In one of our product I now bundle a custom QAQQINI - if a customer gives the user profile in question *JOBCTL, then I use CHGQRYA to point to our library location for the QAQQINI file. It might help some queries, although I'm running into "translation required" as the reason for staying in CQE. Shared-weight sort sequence seems to be part of the problem - Visual Explain doesn't indicate in an obvious way what I need to do. Have created several shared-weight indexes to go along with the unique-weight ones, and the right ones are being used.

OK - that' MY rant!!!

Vern

Charles Wilt wrote:
Johnathan,

95% of the time, the SQE is better for a given query than CQE. IIRC
correctly, the only pervasive issue I've heard about was with queries
contained in JD Edwards, but IBM/Oracle had some PTFs for those.
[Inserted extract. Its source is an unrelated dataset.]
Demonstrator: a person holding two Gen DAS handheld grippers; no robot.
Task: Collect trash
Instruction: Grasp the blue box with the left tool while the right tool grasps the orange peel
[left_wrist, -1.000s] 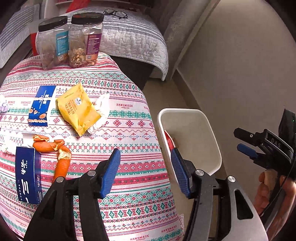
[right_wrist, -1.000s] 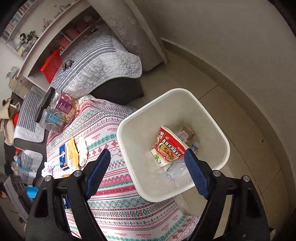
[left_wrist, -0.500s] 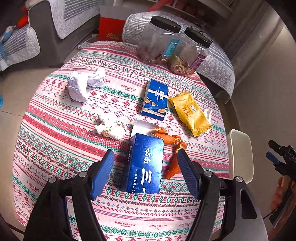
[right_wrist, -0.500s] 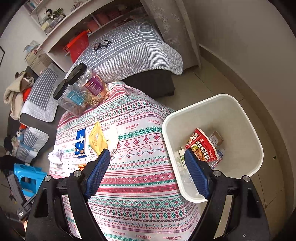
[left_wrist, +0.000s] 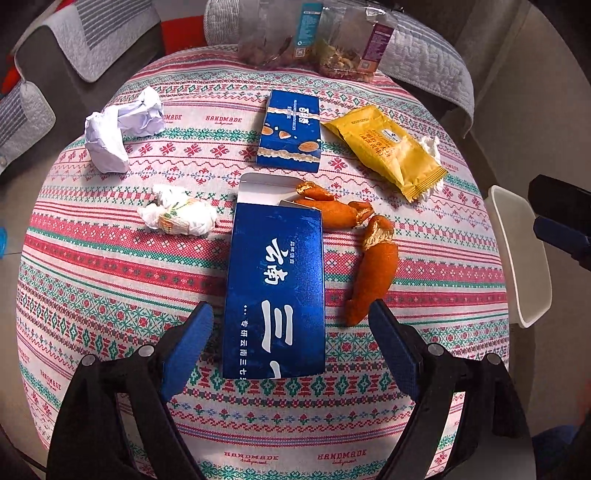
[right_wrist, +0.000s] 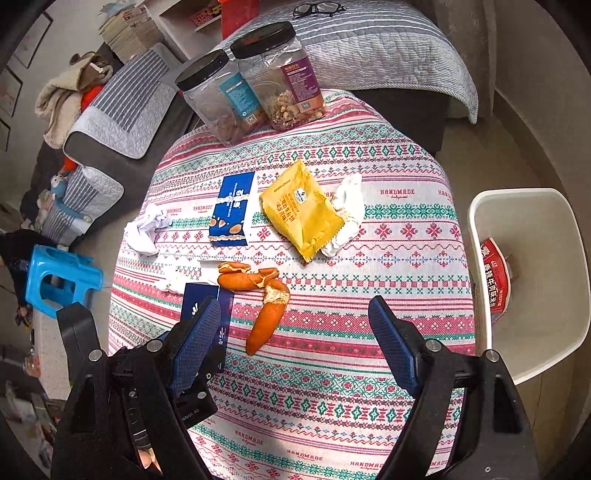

I
think there's a knowledge base article on it.

Point out to your powers that be that at 6.1, IBM changes the system
default so that IGNORE_DERIVED_INDEXES = *YES.

I had ours changed in the middle of the day on a system with 800+
users and haven't looked backed.

Charles Wilt
Software Engineer
Cintas Corp.


On Fri, Aug 28, 2009 at 8:53 AM, Jonathan
Mason<jonathan.mason@xxxxxxxxxxxxxxxx> wrote:
We have an SQL statement that uses the CQE and runs extremely slowly. In test I have created an Encoded Vector Index and also changed a local version of the QAQQINI file so that the IGNORE_DERIVED_INDEXES is set to *YES.

With these settings the SQL runs extremely fast, however the powers that be are nervous about changing a global setting that would potentially affect all SQL requests.

I've spent the morning talking to my friend, Google, and searching through the Midrange.com archives, and everything I have seen indicates that using the SQE is better than using the CQE.

With this in mind, are there any pitfalls in changing the IGNORE_DERIVED_INDEXES setting to *YES? Should we expect all SQL to run at least as fast as does currently or is there a risk that some SQL processes could run slower?